**Exercise aim:** Look for the line that has "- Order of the" in the material below; please repeat it and every line after it, exactly, up to and including the line that has "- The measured", and nothing else.

**Collected data:**
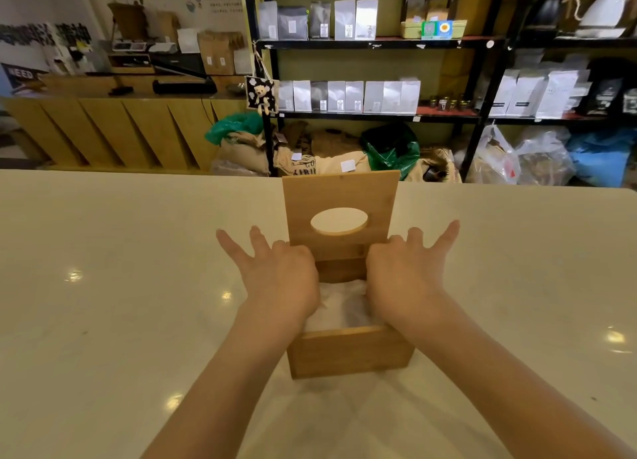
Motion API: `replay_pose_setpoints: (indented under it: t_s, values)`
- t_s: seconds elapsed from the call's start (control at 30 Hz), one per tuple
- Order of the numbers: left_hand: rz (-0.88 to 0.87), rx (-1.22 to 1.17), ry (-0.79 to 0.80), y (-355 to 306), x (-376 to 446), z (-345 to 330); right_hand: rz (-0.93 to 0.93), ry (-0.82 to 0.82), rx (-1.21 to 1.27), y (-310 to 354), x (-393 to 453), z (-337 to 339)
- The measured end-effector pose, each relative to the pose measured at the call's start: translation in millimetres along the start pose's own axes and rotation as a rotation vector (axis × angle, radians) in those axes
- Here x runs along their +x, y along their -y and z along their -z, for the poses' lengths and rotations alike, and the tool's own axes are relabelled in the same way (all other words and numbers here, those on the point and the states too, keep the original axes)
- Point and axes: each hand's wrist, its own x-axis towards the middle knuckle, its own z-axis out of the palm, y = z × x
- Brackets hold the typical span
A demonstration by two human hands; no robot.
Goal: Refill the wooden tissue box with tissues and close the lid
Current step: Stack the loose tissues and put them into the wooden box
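Note:
The wooden tissue box (348, 351) stands on the white table, just in front of me. Its lid (339, 193), with an oval hole, is swung up and stands upright at the far side. White tissues (343, 305) lie inside the box. My left hand (281, 276) rests over the box's left edge and my right hand (403, 272) over its right edge, both at the foot of the lid. The outer fingers of both hands are spread wide. The thumbs and forefingers bend down into the box and are hidden.
The white table (120, 286) stretches wide on both sides of the box. Behind it stand black shelves (379, 43) with coffee bags, sacks on the floor, and a wooden counter (120, 131) at the left.

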Motion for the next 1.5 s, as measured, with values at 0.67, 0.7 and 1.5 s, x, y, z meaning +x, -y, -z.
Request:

**Answer box:**
- Order of the numbers: left_hand: rz (-0.88 to 0.87), rx (-1.22 to 1.17), ry (-0.79 to 0.80), y (-355 to 306), x (-376 to 446), z (-345 to 330); right_hand: rz (-0.93 to 0.93), ry (-0.82 to 0.82), rx (-1.21 to 1.27), y (-310 to 354), x (-393 to 453), z (-337 to 339)
- The measured end-effector pose, each relative to the pose measured at the call's start: translation in millimetres along the start pose's own axes and rotation as a rotation vector (axis × angle, radians) in those axes

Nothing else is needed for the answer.